From: Paul Gortmaker <paul.gortmaker@windriver.com>
To: David Miller <davem@davemloft.net>
Cc: <netdev@vger.kernel.org>, Ying Xue <ying.xue@windriver.com>,
Paul Gortmaker <paul.gortmaker@windriver.com>
Subject: [PATCH net-next 1/9] tipc: fix race/inefficiencies in poll/wait behaviour
Date: Thu, 22 Nov 2012 15:59:46 -0500 [thread overview]
Message-ID: <1353617994-3962-2-git-send-email-paul.gortmaker@windriver.com> (raw)
In-Reply-To: <1353617994-3962-1-git-send-email-paul.gortmaker@windriver.com>
From: Ying Xue <ying.xue@windriver.com>
When an application blocks at poll/select on a TIPC socket
while requesting a specific event mask, both the filter_rcv() and
wakeupdispatch() case will wake it up unconditionally whenever
the state changes (i.e an incoming message arrives, or congestion
has subsided).

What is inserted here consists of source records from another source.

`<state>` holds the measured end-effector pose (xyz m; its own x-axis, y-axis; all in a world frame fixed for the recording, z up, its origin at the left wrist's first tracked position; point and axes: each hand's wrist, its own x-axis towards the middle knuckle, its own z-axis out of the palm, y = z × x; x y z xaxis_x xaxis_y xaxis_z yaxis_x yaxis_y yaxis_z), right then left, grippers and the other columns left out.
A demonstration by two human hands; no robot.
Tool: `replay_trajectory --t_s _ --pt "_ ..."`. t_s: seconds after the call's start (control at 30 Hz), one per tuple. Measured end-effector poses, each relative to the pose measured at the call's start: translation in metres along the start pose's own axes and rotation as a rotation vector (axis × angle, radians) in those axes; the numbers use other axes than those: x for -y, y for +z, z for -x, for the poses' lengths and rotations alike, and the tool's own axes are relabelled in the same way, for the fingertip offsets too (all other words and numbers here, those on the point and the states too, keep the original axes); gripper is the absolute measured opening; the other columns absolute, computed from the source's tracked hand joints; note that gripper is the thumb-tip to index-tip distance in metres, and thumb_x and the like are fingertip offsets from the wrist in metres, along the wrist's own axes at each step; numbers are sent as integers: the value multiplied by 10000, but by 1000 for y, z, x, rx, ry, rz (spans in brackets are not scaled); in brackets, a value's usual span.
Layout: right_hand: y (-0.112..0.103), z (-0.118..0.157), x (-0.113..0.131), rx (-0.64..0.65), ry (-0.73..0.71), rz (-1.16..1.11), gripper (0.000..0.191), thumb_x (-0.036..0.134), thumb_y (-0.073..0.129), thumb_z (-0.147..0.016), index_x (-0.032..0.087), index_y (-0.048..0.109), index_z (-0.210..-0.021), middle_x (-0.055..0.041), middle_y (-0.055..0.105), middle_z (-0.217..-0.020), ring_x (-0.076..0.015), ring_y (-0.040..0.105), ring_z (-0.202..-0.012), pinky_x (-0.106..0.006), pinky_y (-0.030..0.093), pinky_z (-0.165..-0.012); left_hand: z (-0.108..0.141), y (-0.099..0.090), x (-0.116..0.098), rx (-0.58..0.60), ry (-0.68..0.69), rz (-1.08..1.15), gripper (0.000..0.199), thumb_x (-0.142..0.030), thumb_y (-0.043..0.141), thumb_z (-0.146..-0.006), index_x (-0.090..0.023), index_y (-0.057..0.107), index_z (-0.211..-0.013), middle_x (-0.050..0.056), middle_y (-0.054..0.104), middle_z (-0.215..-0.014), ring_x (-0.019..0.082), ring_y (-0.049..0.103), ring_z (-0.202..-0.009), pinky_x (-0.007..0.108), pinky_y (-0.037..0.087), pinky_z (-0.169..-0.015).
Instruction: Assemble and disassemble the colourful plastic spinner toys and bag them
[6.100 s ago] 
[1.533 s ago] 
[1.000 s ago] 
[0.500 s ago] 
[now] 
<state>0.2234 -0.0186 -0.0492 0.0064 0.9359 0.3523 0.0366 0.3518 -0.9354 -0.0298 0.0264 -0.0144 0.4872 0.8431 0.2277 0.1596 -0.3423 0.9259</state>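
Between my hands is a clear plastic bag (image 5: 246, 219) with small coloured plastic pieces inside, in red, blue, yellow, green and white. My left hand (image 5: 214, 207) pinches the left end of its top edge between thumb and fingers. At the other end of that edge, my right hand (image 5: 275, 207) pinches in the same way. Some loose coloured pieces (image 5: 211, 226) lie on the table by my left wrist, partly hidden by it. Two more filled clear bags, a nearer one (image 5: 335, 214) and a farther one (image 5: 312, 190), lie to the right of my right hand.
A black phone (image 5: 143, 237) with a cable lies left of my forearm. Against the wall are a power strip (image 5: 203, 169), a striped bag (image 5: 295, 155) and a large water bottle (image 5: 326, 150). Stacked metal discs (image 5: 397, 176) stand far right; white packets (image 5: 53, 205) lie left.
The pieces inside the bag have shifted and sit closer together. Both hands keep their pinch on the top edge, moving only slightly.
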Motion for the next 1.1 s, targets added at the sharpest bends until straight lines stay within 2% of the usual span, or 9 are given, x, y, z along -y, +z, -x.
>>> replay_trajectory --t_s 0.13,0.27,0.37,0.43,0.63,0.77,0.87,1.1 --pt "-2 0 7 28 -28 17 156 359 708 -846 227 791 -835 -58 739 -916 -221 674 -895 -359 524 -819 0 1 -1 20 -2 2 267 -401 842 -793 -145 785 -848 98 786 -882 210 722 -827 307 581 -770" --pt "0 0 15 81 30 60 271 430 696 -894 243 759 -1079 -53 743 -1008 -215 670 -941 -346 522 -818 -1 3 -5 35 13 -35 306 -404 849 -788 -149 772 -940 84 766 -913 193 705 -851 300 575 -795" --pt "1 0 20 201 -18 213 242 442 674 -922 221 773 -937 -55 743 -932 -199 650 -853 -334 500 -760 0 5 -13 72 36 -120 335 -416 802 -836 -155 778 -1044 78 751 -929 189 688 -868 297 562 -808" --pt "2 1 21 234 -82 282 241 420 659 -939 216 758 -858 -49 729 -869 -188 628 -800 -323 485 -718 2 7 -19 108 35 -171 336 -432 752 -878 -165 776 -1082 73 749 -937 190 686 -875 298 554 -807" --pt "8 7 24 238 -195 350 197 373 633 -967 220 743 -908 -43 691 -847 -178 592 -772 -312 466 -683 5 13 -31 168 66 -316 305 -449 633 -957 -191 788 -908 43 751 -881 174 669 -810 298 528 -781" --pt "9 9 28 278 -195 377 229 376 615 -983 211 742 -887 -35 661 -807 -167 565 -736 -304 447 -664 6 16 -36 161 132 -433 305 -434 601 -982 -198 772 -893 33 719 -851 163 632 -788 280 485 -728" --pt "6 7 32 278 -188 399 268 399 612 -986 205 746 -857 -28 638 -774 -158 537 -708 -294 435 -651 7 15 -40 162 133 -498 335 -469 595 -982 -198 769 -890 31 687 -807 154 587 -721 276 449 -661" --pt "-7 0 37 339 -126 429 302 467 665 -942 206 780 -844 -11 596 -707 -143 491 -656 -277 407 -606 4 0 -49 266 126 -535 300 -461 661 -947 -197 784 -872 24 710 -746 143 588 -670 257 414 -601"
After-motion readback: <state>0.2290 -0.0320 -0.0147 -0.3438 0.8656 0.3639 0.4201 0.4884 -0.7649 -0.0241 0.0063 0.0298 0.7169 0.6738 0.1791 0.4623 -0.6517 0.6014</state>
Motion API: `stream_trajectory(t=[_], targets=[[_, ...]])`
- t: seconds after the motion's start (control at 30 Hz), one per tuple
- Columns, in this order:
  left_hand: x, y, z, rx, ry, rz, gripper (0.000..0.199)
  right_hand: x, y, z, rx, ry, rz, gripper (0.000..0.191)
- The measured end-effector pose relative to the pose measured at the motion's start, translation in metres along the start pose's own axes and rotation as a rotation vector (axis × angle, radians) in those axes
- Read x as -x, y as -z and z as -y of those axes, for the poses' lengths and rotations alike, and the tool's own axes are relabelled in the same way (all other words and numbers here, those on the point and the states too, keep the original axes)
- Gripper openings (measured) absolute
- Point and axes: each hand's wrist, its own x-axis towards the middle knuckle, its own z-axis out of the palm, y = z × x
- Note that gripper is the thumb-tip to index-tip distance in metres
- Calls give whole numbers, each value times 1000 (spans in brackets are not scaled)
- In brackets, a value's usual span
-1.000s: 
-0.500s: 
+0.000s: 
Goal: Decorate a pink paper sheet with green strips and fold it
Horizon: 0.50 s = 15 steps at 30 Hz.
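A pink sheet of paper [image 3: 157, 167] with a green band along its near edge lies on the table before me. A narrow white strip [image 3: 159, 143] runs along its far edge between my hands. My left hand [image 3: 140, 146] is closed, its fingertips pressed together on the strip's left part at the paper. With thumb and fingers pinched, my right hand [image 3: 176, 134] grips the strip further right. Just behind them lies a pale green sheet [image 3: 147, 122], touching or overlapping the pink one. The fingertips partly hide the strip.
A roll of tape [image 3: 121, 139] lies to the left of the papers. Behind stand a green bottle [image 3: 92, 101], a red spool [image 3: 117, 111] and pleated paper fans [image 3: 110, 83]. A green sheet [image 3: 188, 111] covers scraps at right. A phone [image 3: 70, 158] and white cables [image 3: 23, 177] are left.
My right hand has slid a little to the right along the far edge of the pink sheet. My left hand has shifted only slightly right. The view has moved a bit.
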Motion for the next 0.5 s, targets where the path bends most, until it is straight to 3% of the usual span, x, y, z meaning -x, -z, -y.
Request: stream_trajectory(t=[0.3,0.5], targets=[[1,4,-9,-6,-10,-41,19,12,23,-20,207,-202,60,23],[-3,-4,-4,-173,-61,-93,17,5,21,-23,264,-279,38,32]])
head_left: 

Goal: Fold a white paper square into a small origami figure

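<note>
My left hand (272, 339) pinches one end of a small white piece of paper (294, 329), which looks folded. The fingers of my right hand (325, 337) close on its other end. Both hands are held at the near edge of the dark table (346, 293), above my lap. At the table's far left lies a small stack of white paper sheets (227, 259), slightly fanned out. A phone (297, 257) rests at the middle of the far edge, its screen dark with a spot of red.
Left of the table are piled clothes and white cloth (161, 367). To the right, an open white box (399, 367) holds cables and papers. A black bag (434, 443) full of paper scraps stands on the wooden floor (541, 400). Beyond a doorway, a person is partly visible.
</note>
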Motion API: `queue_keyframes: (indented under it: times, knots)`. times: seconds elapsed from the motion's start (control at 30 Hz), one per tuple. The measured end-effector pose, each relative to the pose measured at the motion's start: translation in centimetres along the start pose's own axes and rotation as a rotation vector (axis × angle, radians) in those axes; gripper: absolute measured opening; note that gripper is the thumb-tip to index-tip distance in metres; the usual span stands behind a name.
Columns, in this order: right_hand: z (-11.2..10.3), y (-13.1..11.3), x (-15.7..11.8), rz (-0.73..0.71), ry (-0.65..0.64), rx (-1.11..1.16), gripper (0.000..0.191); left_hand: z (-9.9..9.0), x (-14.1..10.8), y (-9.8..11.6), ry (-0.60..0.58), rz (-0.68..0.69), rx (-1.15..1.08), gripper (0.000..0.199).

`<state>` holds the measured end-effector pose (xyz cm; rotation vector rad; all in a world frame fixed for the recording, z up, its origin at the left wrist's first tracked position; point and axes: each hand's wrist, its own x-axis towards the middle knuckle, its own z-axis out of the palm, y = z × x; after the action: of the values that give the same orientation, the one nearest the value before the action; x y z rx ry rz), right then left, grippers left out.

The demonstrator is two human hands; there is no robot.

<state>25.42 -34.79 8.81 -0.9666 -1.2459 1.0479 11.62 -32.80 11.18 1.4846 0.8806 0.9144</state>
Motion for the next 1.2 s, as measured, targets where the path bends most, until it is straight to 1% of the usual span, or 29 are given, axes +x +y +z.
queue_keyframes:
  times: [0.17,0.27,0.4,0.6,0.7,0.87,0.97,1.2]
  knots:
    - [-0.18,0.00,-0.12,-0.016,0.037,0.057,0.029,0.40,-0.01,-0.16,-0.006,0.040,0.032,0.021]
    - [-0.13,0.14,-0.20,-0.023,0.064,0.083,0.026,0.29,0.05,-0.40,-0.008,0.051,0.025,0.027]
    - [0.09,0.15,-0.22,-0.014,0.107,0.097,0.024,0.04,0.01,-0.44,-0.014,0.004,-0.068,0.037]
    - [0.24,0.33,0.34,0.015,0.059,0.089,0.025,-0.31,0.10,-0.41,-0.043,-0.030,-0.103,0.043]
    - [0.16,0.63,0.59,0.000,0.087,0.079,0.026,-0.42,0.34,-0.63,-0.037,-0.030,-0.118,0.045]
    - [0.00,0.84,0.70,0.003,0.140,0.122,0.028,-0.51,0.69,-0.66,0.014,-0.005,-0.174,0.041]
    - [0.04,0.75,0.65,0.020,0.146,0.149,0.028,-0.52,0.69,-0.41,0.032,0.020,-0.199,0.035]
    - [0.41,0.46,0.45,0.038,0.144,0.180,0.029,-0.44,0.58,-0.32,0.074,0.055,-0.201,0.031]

No mask is used.
To avoid this, we populate sk->sk_data_ready and sk->sk_write_space
with tipc_data_ready and tipc_write_space respectively, which makes
tipc more in alignment with the rest of the networking code. These
pass the exact set of possible events to the waker in fs/select.c
hence avoiding waking up blocked processes unnecessarily.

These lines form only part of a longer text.